**WHAT IS BEING ASKED**
Reproduce all the lines below exactly and omit the images.

**DATASET EXCERPT**
______________________________

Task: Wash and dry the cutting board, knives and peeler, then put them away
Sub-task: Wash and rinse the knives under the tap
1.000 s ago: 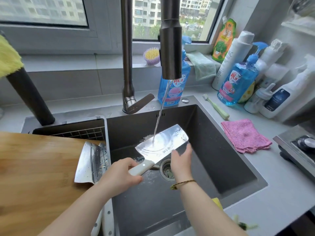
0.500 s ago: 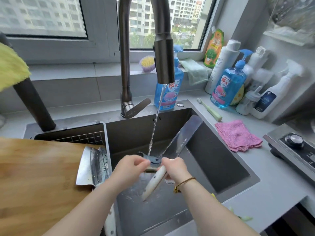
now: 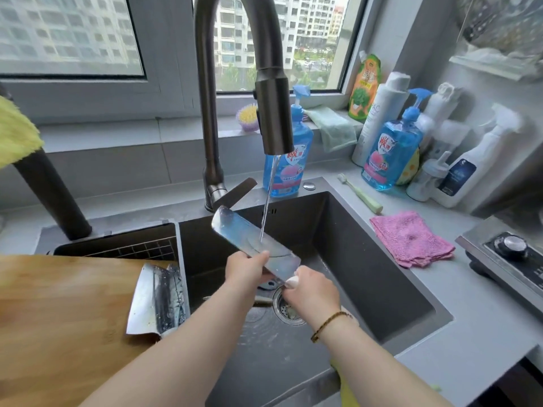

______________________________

**YOUR RESPONSE**
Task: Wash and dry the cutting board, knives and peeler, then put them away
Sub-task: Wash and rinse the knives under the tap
1.000 s ago: 
0.500 s ago: 
now: 

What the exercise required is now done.